Wright, who had famously once threatened to punch a Republican lawmaker, Rep. Dan Lungren of California, on the House floor, had received too many blows to continue effectively serving in Congress. The majority leader, Tom Foley of Washington, ultimately succeeded him as Speaker a month later.

Wright also sparked controversy amid the Iran-Contra scandal in the late 1980s when he met with Nicaraguan rebel leaders independent of the Reagan administration in an attempt to forge an agreement acceptable to both countries. He had also spearheaded extensive congressional hearings and investigations to fully uncover the scandal. House Speakers almost never act alone on foreign policy issues, and Republicans accused Wright of jeopardizing American interests by giving ammunition to the Sandinistas.

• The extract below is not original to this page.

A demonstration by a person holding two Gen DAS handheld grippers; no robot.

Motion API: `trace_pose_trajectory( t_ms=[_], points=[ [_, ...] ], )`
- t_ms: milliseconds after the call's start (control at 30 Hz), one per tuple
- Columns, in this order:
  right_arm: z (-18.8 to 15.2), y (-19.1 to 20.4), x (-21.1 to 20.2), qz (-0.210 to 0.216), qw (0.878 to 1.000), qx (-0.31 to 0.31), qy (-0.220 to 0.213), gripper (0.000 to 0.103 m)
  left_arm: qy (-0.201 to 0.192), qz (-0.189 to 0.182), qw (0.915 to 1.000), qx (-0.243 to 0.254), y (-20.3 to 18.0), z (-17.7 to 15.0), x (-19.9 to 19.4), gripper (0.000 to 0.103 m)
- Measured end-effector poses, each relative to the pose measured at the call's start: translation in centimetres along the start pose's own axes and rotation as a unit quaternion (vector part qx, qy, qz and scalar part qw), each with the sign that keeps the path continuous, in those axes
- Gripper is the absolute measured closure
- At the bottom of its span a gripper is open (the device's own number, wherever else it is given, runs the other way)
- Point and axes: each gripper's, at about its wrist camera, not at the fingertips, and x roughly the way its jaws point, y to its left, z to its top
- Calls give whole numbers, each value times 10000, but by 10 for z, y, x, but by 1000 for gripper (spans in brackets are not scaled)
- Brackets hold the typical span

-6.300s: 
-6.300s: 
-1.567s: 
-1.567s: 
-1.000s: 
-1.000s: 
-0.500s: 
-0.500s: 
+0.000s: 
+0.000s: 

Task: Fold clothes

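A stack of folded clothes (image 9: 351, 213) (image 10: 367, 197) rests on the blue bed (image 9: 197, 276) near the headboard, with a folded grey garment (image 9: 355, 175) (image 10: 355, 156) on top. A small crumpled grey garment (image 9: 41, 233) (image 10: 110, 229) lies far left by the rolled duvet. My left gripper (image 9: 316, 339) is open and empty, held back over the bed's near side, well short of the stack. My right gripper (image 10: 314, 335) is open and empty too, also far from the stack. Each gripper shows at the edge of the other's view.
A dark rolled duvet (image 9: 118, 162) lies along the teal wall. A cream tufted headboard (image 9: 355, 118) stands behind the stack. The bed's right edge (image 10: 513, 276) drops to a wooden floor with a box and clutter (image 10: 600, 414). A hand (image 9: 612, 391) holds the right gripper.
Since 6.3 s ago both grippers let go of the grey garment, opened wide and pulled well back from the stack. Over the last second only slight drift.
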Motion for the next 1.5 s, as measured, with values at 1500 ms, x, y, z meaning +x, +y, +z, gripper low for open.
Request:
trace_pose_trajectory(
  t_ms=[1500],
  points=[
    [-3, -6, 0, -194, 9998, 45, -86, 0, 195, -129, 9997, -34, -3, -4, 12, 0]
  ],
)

“Some people in the administration are scared to death that peace will break out,” Wright said of the White House’s movement on the issue.

Upon his departure from Congress, Wright retired to his hometown of Fort Worth, Texas. After spending time on the speaking and consulting circuit, he became a professor at Texas Christian University. He taught a course called “Congress and the Presidents,” basing material largely on his 34 years in Washington.

The former Speaker also struggled with tongue cancer in later years, including surgery in 1996.